*SUPPLIED DATA*:
_ _ _

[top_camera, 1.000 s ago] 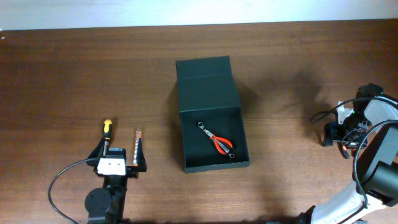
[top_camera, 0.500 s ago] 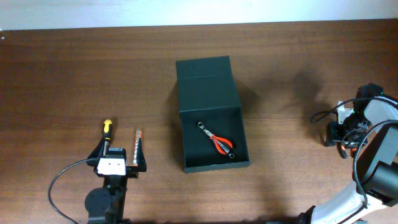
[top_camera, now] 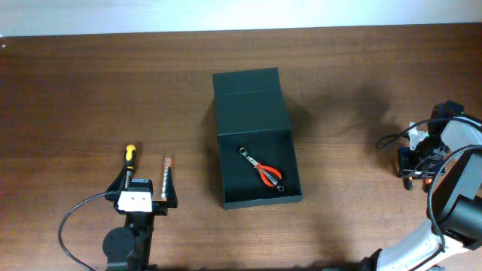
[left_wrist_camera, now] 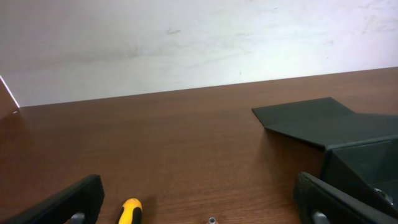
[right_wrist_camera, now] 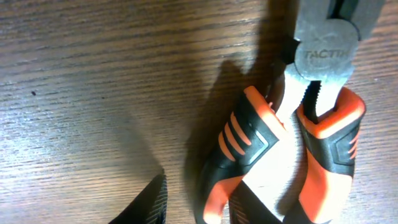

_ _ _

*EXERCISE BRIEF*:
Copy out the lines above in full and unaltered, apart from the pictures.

*THE ANSWER*:
[top_camera, 1.000 s ago] 
[top_camera, 0.500 s ago] 
[top_camera, now] 
[left_wrist_camera, now] 
[right_wrist_camera, now] 

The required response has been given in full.